### [Try it]
Count how many lines of the material contain the string "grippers", then give that number and nothing more.
══ Given data ══
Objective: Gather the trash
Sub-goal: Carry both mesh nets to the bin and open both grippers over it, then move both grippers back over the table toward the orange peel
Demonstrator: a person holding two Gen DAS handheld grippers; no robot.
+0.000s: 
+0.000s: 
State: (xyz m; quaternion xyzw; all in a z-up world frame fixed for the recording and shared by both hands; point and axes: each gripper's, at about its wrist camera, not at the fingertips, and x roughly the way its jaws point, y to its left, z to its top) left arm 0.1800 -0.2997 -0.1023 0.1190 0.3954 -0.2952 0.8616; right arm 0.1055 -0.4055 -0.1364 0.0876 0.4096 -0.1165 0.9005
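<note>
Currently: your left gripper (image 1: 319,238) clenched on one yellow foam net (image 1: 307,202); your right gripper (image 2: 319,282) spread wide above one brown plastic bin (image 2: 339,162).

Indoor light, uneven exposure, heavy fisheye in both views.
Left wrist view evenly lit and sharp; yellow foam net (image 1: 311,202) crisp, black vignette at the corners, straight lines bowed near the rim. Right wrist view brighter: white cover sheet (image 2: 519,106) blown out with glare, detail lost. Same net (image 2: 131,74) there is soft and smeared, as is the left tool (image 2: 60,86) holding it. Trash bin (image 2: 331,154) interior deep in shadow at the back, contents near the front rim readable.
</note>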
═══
### [Response to this task]
2